Jack Smith Looking at Trump’s “Disloyalty” Fires

The Big Move is almost upon me. I’ll be taking up residence in my new place on June 1.

I understand the House is going to vote on the debt ceiling deal today. It’s expected to pass, but we’ll see.

Maggie Haberman and Jonathan Swan report for the New York Times that Jack Smith has subpoenaed some Trump White House aides in regard to the firing of Christopher Krebs (no paywall). You might remember that Krebs was the administration’s cybersecurity expert who judged the 2020 election to have been “the most secure in American history,” which pissed off Trump.

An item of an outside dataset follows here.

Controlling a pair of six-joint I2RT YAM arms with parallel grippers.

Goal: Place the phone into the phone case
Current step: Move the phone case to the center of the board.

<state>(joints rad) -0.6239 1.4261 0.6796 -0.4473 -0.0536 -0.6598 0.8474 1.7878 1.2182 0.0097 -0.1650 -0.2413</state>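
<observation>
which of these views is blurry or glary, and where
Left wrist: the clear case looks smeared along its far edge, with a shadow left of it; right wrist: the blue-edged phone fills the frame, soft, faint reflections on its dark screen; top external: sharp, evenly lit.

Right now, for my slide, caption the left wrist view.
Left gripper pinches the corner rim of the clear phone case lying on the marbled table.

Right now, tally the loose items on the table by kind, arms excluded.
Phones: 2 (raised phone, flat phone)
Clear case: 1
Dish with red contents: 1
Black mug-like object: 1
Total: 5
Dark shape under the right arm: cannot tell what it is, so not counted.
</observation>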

The team led by the special counsel, Jack Smith, has been asking witnesses about the events surrounding the firing of Christopher Krebs, who was the Trump administration’s top cybersecurity official during the 2020 election. Mr. Krebs’s assessment that the election was secure was at odds with Mr. Trump’s baseless assertions that it was a “fraud on the American public.”

Mr. Smith’s team is also seeking information about how White House officials, including in the Presidential Personnel Office, approached the Justice Department, which Mr. Trump turned to after his election loss as a way to try to stay in power, people familiar with the questions said.

The investigators appear focused on Mr. Trump’s state of mind around the firing of Mr. Krebs, as well as on establishing a timeline of events leading up to the attack on the Capitol by a pro-Trump mob on Jan. 6, 2021. The latest subpoenas, issued roughly two weeks ago, went to officials in the personnel office, according to the two people familiar with the matter. …

…“There is no evidence that any voting system deleted or lost votes, changed votes or was in any way compromised,” the statement from Mr. Krebs’s agency read.

Five days later, Mr. Trump tweeted that Mr. Krebs was “terminated” after releasing a “highly inaccurate” statement about the 2020 election.

It gets better.

Within the Presidential Personnel Office, a small group of Trump loyalists, led by Mr. Trump’s former personal aide, John McEntee, were on a mission to find and fire people perceived as disloyal to Mr. Trump within the federal bureaucracy. And they had fingered the outspoken Mr. Krebs, who had been appointed by Mr. Trump himself, as among the ranks of the disloyal.

Staff members within the personnel office had drafted a document about Mr. Krebs that outlined reasons to distrust him. The memo, first reported by Jonathan Karl of ABC News, detailed a litany of Mr. Krebs’s alleged sins against Mr. Trump, including: “Wife posted a family photo on Facebook with the ‘Biden Harris’ logo watermarked at the bottom.”

Jack Smith is also looking into personnel interactions between the White House and the Justice Department during the time Trump was grasping at anything to overturn the election result.